As at most art fairs there’s a fair bit of colourful, feelgood works on show at Art Brussels. But the dark and the disturbing is here in strength too, none more so than Irmgard Speck, an installation of crude, dummy-like heads mounted on shelves, by Belgian duo Jos de Gruyter and Harald Thys. The two artists are representing Belgium at the Venice Biennale next month, and Irmgard Speck showcases their bleak, though not uncomic nihilism. Each head is a likeness of people alive or dead, famous or unknown, murderers, victims, local characters, politicians and dictators. An accompanying directory lists their lives and achievements without offering judgement or preference. A strange, cold, but weirdly sentimental monument to human society, seen as a never-ending river of battered desires and dashed ambitions.

Paul Neagu, Human Collector 180 Cells (Anthropocosmos), 1969, drawing on tracing paper on canvas, 31 x 25 cm. Courtesy Ivan Gallery

Paul Neagu at Ivan Gallery

Part of the ‘Rediscoveries’ grouping of galleries at the fair (presentations of work by artists who haven’t had the visibility they deserve) is the elegant showing of work by Romanian artist Paul Neagu, who moved to London in1969 and lived there until his death in 2004. Painter and performance artist, Neagu developed an iconography of the human body which presents it as the intersection of conflicting desires and social constraints, often through the motif of the body as composed of geometric cells. In London, Neagu taught artists such as Anthony Gormley and Anish Kapoor, and it’s tempting to wonder how Neagu’s metaphysical thinking about matter and the human body might have left traces in their work.

Koenraad Dedobbeleer, Installation view, On My Own Ignorance and That of Many Others, 2019. © Eden Krsmanovic / Courtesy of the artist and CLEARING Brussels, New York

Koenraad Dedobbeleer at Clearing Brussels, through 31 May

Belgian artists seem to excel in a kind of droll cynicism, revelling in how art can work with a sense of its own disappointed ambitions. So away from the fair, a good example of this is Koenraad Dedobbeleer’s cartoonlike furniture-cum-sculpture, in which colourfully painted, chunky, mass-produced elements and finishes come together in confidently counterintuitive ways. Mundane things are given exaggerated, celebratory status – a hanging tangle of lantern lights forms a kind of curtain, a mint-coloured tubular swing gate acts as a pointless barrier to a gallery sideroom, its frame topped off by a cheerful uplighter. Dedobbelaer’s humour has something to do with refusing to be drawn into commitments about what artworks should do or not do, allowing them to drift in and out of history and the present, function and uselessness.
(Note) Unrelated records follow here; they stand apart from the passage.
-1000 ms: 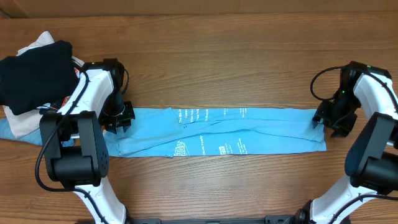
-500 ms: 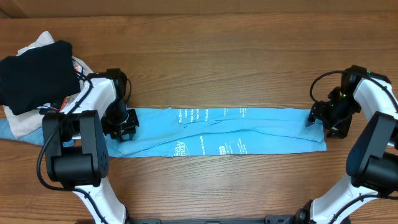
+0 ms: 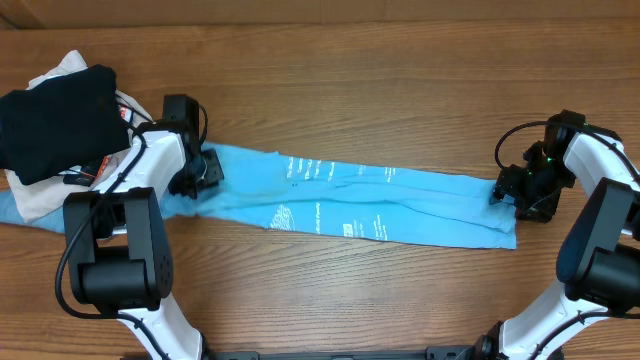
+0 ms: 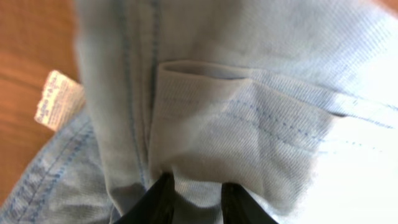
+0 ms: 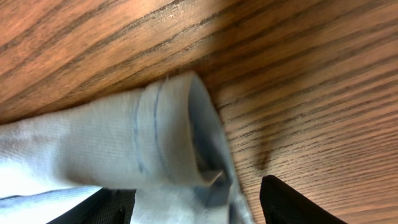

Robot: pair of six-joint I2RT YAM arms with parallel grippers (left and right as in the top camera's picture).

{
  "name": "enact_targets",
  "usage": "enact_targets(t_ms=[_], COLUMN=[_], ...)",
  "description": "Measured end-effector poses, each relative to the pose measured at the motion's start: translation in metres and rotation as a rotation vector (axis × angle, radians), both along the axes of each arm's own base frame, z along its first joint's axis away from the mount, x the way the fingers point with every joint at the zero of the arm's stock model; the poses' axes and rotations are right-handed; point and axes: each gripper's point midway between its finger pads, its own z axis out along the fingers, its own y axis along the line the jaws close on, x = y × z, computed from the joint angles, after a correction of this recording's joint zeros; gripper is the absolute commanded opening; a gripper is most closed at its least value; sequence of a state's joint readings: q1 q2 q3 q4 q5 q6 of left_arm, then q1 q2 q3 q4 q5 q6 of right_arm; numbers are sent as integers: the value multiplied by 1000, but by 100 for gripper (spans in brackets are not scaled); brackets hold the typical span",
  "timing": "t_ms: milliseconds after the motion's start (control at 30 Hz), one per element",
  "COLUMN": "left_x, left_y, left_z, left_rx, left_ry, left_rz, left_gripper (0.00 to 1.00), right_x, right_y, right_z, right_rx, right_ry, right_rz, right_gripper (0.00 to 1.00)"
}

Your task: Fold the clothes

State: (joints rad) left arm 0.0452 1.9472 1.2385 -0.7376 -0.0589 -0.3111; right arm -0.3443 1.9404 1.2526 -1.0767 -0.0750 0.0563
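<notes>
Left pincer [image 4: 198, 190] is clamping one end of the shirt [image 3: 380, 200]; right pincer [image 5: 196, 200], jaws apart, is straddling the other end and should be closing squarely.

The left arm [image 3: 135, 165] and the right arm [image 3: 605, 155] are built alike: glossy white rounded shells cover the links, with matte black housings at the joints. A large black boxy segment with rounded corners [image 3: 110, 250] sits low on each. A thin black cable [image 3: 66, 262] loops beside the left arm's black segment. Another black cable [image 3: 503, 150] arcs out near the right arm's wrist, where a small green light [image 3: 546, 158] glows. The left gripper [image 3: 203, 172] is all black, with narrow, smooth black fingertips [image 4: 163, 196]. The right gripper [image 3: 515, 190] is black too, and its fingertips [image 5: 292, 200] look broader and dull.
</notes>
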Motion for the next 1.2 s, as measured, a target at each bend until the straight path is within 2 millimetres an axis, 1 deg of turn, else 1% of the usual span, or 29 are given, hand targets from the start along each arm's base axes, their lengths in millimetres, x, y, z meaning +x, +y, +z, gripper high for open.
enact_targets(t_ms=[33, 67, 100, 133, 200, 300, 367, 400, 467, 533, 600, 700, 733, 800, 867, 900, 1100, 1200], left_x=[11, 16, 21, 25, 28, 23, 12, 2, -13, -21, -20, -10, -7, -5, -7, -8, -19, -23], left_y=[1, 2, 2, 3, 3, 2, 2, 2, 1, 1, 1, 2, 2, 2, 1, 1, -3, -4], left_z=[0, 0, 0, 0, 1, 3, 4, 4, 7, 15, 26, 45, 48, 51, 51, 51, 52, 53], left_rx=[8, 11, 13, 16, 18, 13, 13, 10, 7, 4, 3, 5, 5, 4, -3, -4, -23, -30], left_ry=[-43, -63, -81, -95, -100, -55, 13, 63, 149, 206, 223, 203, 194, 187, 197, 202, 245, 259], left_rz=[-5, -7, -10, -16, -25, -34, -39, -37, -39, -39, -39, -39, -39, -39, -40, -40, -40, -40], left_gripper=[30, 31, 34, 41, 48, 64, 67, 77, 78, 79, 79, 79, 79, 79, 79, 79, 77, 78], right_x=[0, 0, 1, 1, 3, 5, 6, 6, 7, 7, 6, 6, 6, 6, 6, 7, 5, 7], right_y=[0, 0, 0, 0, 2, 6, 11, 13, 17, 19, 22, 25, 25, 25, 26, 27, 30, 23], right_z=[0, 0, 0, 0, 0, 1, 1, 2, 3, 2, 1, -2, -3, -3, -5, -5, -4, 3], right_rx=[0, -1, -1, 2, 9, 38, 64, 78, 100, 113, 124, 140, 140, 139, 141, 146, 168, 154], right_ry=[0, 0, -2, -5, -12, -22, -28, -30, -36, -40, -42, -53, -59, -70, -77, -82, -71, -54], right_rz=[-3, -5, -6, -12, -17, -23, -24, -23, -21, -19, -18, -20, -21, -22, -27, -24, -28, -62], right_gripper=[65, 64, 64, 63, 63, 64, 64, 63, 62, 61, 61, 59, 53, 34, 8, 4, 4, 4])
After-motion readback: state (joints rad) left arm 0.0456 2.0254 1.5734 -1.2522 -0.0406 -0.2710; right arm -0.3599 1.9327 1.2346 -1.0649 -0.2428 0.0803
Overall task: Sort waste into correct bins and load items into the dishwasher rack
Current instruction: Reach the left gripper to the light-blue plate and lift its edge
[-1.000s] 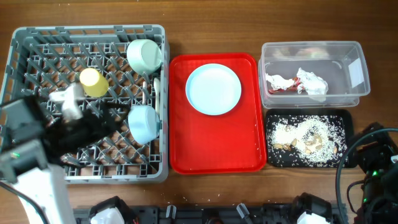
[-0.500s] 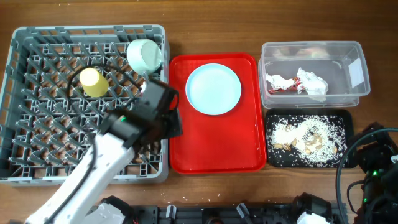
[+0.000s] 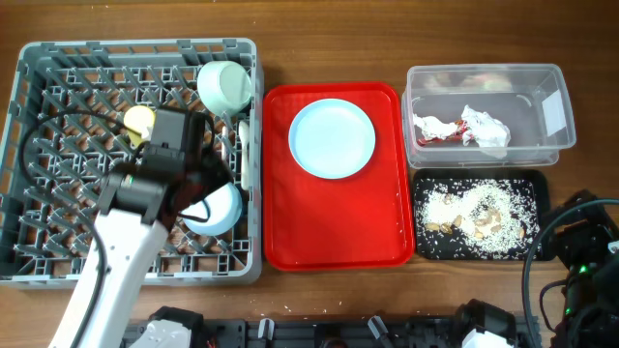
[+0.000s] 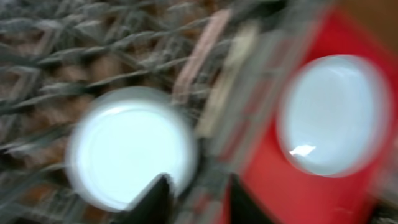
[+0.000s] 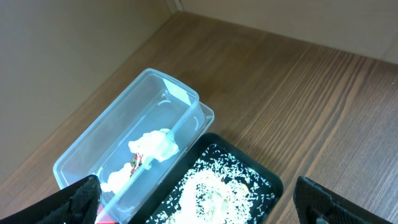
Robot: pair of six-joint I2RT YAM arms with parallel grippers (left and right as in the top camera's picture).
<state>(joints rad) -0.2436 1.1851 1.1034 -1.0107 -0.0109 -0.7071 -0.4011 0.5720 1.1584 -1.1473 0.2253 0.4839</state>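
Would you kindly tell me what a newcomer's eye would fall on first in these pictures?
The bright red serving tray in the middle, with the pale blue plate on it. To its left, the big grey dishwasher rack with the white left arm over it; to its right, the clear tub holding the crumpled napkin.
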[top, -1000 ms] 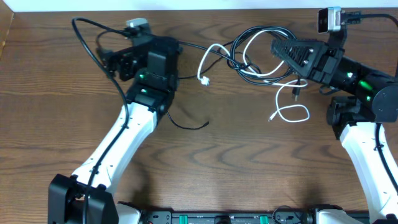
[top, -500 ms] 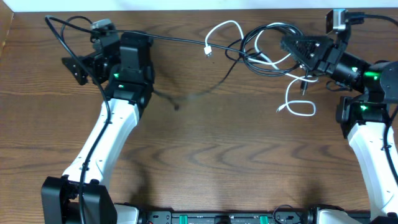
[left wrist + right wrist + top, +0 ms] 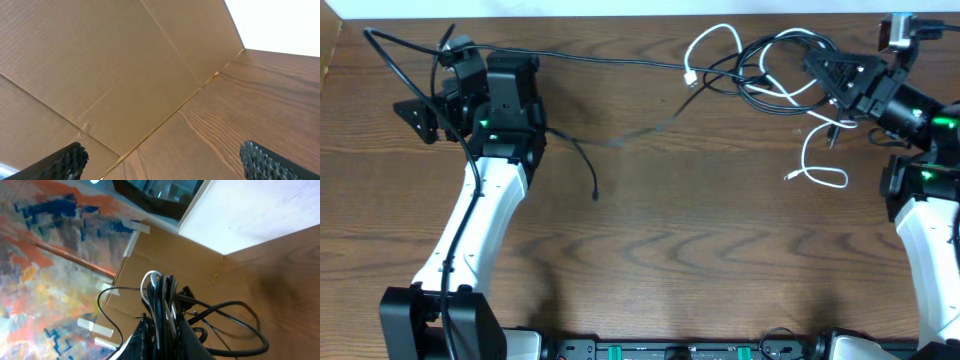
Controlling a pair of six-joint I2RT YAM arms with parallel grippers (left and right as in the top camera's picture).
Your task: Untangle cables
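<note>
Dark wood-grain table (image 3: 720, 250), brown cardboard panel (image 3: 100, 65) at its edge, white wall (image 3: 280, 22), colourful painted surface (image 3: 45, 255).

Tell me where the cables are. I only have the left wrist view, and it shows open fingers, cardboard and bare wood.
Observer: The cables are bunched at the far right, clamped in the shut right gripper.
Operator: Anything near my left gripper?
Observer: One thin black cable stretches from that bunch to the left arm at its wrist, behind the left gripper. I cannot tell how it is caught there.
Operator: And the white one?
Observer: The white cable loops out of the bunch toward the robot's side and ends in a small plug.
</note>
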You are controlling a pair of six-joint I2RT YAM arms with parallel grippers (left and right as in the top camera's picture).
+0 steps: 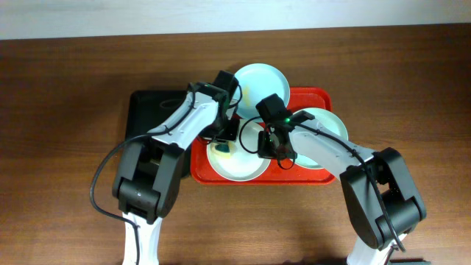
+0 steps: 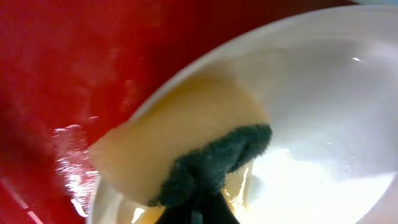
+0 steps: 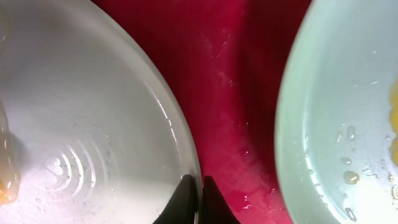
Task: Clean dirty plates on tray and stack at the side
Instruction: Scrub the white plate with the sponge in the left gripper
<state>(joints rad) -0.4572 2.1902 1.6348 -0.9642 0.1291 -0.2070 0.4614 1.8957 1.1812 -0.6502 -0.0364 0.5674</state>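
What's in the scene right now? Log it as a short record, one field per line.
surface: large red rectangular plastic tray, three plates on it
near left: round glossy white plate, wet
far edge: round pale blue plate
right: round pale green plate, yellow smear
tool: yellow sponge with green scouring pad, on the white plate
left gripper: shut on the sponge
right gripper: shut on the white plate's rim
beside: smaller black tray, left of the red tray

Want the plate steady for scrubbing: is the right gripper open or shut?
Shut: the right gripper pinches the rim of the white plate, fingertips nearly touching in the right wrist view.
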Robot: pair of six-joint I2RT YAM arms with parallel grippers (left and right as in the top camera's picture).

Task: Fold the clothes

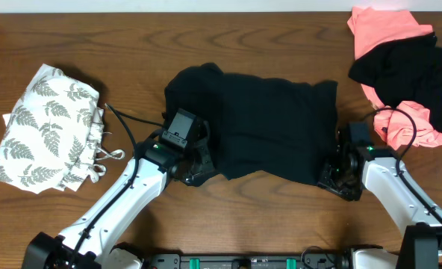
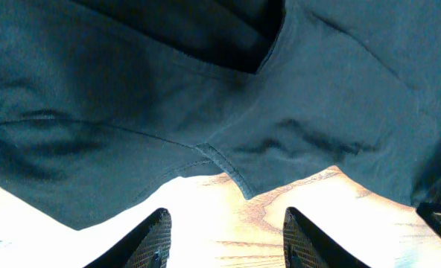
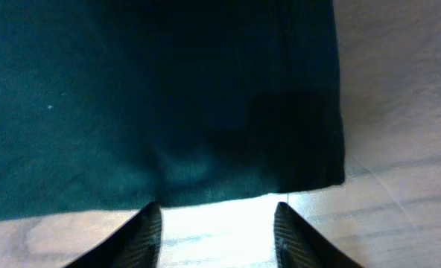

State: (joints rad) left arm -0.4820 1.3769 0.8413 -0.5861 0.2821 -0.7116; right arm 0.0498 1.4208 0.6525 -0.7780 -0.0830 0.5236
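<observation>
Black T-shirt [image 1: 258, 119], near hem loose, open table [image 1: 251, 217] just beyond.

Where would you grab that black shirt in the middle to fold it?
By its near edge, one corner each, coming from the robot's side. The shirt lies flat, that edge free on the table; the left gripper and right gripper face it, open.

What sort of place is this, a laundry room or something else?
Likely a robotics lab bench, not a home: a left robot arm and a right robot arm reach over a wooden table, a black T-shirt spread between them, more clothes heaped at one corner.
</observation>
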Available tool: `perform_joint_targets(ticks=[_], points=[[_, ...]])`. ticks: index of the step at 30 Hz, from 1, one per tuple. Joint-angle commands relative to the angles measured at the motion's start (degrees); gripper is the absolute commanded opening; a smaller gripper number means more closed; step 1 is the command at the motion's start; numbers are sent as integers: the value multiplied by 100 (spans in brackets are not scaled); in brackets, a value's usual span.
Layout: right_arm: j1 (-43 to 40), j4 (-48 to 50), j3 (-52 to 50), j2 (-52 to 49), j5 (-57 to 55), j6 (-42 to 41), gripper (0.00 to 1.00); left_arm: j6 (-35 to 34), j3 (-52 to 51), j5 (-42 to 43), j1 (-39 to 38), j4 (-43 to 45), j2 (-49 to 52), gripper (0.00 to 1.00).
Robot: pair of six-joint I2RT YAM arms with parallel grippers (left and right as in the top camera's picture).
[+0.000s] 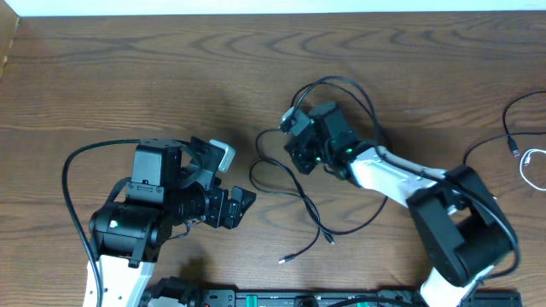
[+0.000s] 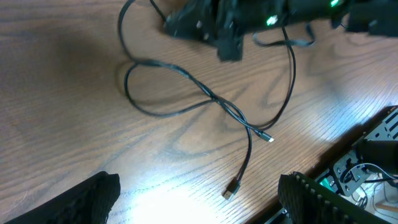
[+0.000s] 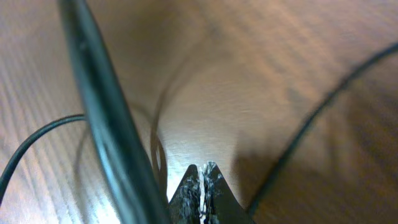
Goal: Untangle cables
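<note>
A tangle of thin black cables (image 1: 299, 192) lies at mid-table, with two plug ends (image 1: 287, 258) toward the front. In the left wrist view the cables (image 2: 205, 93) loop across the wood and end in plugs (image 2: 229, 193). My right gripper (image 1: 300, 152) sits over the top of the tangle. Its fingers (image 3: 202, 186) are pressed together just above the table, with a black strand (image 3: 99, 106) running up close beside them. My left gripper (image 1: 243, 203) is open and empty, left of the tangle; its fingers (image 2: 199, 205) frame bare wood.
Another black cable (image 1: 510, 128) and a white cable (image 1: 533, 166) lie at the right edge. The table's front edge and a black rail with electronics (image 2: 367, 162) are close to the plugs.
</note>
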State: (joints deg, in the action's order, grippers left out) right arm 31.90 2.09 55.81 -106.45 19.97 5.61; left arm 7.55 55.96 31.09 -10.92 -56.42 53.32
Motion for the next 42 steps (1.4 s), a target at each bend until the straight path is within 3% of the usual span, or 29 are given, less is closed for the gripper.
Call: perform_joint_targets(ticks=[1,12,19,25,28,34,42], points=[[-341,31,44,876,-223,-391,1,96,39,-74,28,-13,15,87],[-1821,686,44,3423,-1978,-538,1,94,35,-70,28,-33,177,87],[-3517,981,44,4590,-4540,-621,1,94,-26,-70,28,-63,240,87],[-4719,640,44,4769,-6522,-726,1,94,-26,-70,28,-94,240,87],[-5270,278,44,4621,-6384,-769,1,92,-26,-70,28,-103,240,87],[-5875,-562,44,4002,-5416,-2004,1,92,-26,-68,28,-264,240,87],[-6216,-511,44,2811,-2828,-2199,1,94,-26,-68,22,-490,240,87]])
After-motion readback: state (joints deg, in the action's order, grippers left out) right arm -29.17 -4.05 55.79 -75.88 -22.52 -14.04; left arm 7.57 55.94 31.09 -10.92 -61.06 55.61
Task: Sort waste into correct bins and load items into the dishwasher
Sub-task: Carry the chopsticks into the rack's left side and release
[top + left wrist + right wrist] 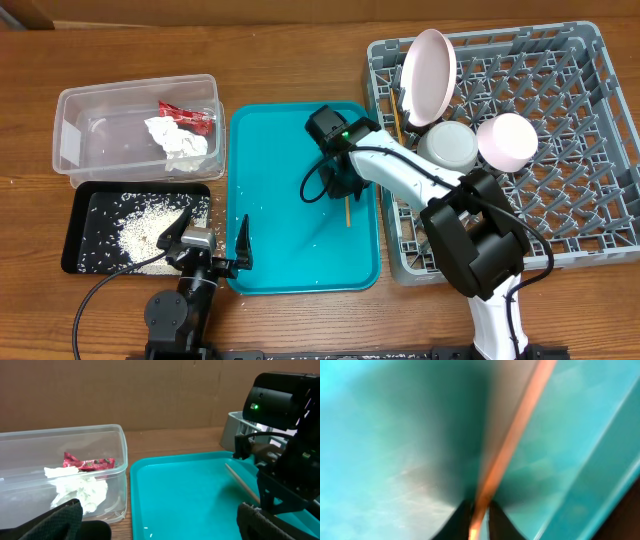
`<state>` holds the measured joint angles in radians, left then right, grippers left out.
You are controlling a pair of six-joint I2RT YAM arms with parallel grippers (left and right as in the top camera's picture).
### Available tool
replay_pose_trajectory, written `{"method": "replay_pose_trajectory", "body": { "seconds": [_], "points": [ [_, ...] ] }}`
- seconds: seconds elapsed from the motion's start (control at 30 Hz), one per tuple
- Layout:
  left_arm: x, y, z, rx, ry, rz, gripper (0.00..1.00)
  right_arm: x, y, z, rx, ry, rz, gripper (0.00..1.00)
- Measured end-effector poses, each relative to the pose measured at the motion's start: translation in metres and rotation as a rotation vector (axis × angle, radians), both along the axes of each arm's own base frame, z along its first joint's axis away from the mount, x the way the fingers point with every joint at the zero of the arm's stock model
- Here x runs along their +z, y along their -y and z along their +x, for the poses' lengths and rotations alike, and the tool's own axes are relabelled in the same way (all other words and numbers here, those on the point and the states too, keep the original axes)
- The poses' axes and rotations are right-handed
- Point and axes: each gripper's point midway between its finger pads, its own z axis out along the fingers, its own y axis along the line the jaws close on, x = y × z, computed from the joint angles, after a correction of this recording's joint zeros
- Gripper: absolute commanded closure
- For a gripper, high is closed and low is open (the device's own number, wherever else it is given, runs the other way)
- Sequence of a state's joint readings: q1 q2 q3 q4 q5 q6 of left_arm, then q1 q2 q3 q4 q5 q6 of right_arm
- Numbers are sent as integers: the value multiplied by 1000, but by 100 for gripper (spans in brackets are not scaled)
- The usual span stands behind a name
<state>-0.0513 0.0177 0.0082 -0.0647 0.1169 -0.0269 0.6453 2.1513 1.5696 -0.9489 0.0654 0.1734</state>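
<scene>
**Inspector:** What is recorded of the right gripper (479,515)?

**Assessor:** It is set low over the teal tray (270,250), toward the tray's right side. In the wrist view its jaws are seen drawn almost together. One wooden chopstick (516,442) is pinched between the tips, and the rest of the stick is seen running close above the tray floor.

**Inspector:** And the left gripper (210,238)?

**Assessor:** It is held at the tray's near-left corner. Its jaws are spread wide and nothing is gripped.

**Inspector:** Where are the other items found?

**Assessor:** The red packet (187,116) and the napkin (178,143) are lodged in the clear tub (80,110). Rice (140,232) is spread in the black tray (78,225). The plate (428,62), the grey bowl (452,145) and the pinkish bowl (507,138) are stood in the dish rack (580,200).

**Inspector:** What risks are noted?

**Assessor:** The stick is judged to be gripped near one end, on a thin, smooth shaft. It could be swung or rolled out of the pinch once lifted. The free end could be caught on the tray rim or on a rack peg during transfer. If released flat, the stick could be lost through the lattice base.
</scene>
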Motion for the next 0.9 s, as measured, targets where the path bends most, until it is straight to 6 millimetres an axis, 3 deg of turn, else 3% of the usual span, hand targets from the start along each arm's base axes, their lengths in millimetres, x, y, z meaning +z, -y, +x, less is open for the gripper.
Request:
{"method": "replay_pose_trajectory", "body": {
  "seconds": [0.23,0.37,0.43,0.53,0.63,0.7,0.77,0.83,0.9],
  "points": [
    [0,0,0,0,0,0,0,9,-11,-4,12,-21,34,96],
    [0,0,0,0,0,0,0,38,-22,7,13,24,89,96],
    [0,0,0,0,0,0,0,68,-26,13,11,76,134,96],
    [0,0,0,0,0,0,0,132,-19,28,-12,208,217,96],
    [0,0,0,0,0,0,0,196,9,45,-72,351,273,96],
    [0,0,0,0,0,0,0,219,33,53,-111,406,273,96],
    [0,0,0,0,0,0,0,223,56,60,-154,417,251,96],
    [0,0,0,0,0,0,0,210,72,66,-183,401,221,96],
    [0,0,0,0,0,0,0,184,82,67,-193,353,176,96]
  ]
}}
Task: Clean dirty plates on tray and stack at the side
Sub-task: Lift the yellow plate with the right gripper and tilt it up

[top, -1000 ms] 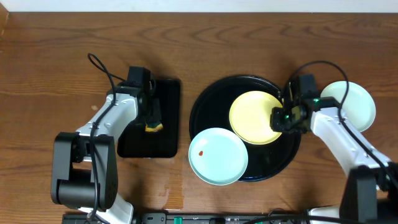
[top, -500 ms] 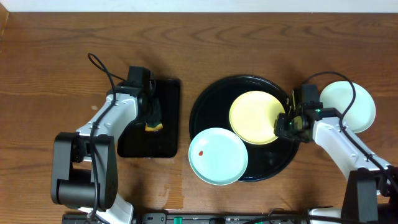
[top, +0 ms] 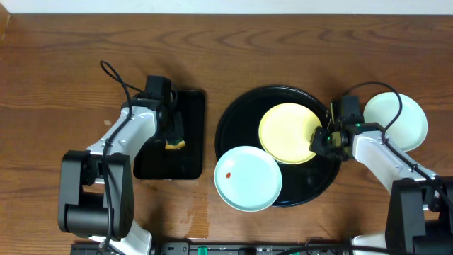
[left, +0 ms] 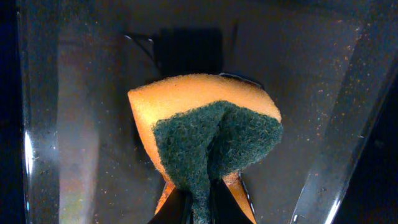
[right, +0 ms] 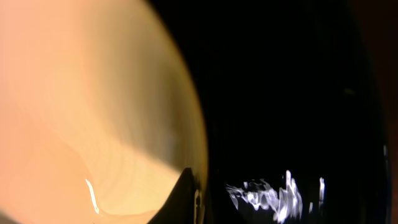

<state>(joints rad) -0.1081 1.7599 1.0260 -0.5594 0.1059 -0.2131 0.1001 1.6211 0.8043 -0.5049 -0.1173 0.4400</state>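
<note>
While the round tray (top: pixel 230 117) sits right of centre in the overhead view, the yellow plate (top: pixel 287 133) lies inside it. A speckled mint plate (top: pixel 248 178) overhangs its lower-left rim, and a plain mint plate (top: pixel 400 120) rests off it on the worktop (top: pixel 71 64) at far right. The right hand (top: pixel 327 139) is at the yellow plate's right edge. The left hand (top: pixel 173 136) hangs over the rectangular tray (top: pixel 191 106). Bare wood around the plain plate leaves room for stacking.

From the left wrist, that hand is clenched on a sponge (left: pixel 208 134), soft and folded.

From the right wrist, one fingertip (right: pixel 189 190) lies at the yellow plate's rim beside the dark tray floor. The other is hidden, so I cannot tell whether the hand is clamped. The plate looks stiff, light and glossy, probably slippery, so a firm pinch on its rim seems best.
</note>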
Anicka Yi, Releasing The Human From The Human
Anicka Yi, Releasing The Human From The Human, 2019, kelp, aquazol, glycerin, crepaline, acrylic, LED, animatronic insect, 19 parts, dimensions variable. Photo: David Regen. Courtesy the artist and Gladstone Gallery, New York & Brussels

Anicka Yi, Gladstone Gallery, through 15 June

Myth-making about the near future seems to be something of a theme in current art, and Anicka Yi’s sculptures and objects at Gladstone cut to the quick of our anxieties over technology, ecology and human identity. In the downstairs space, a room full of greenish, spherical hanging lampshades appear to trap a moth or butterfly, its shadowy presence clattering against the inside of the translucent shade. Peer inside, that these are artificial simulations, a mechanical arm, microprocessor and servomotor built into the insides. Upstairs, picture frame-sized aquaria contain tiny live water insects flitting among algae itself growing on synthetic armatures shaped like jelly-fish. Other bas-relief wall-sculptures present glossy fragments of human and natural artefacts, suggesting a fusion of the biological and technological. Unnerving and compelling, Yi’s objects suggest a Blade Runner future, giving tangible shape to the possible futures facing humans and ecosystems.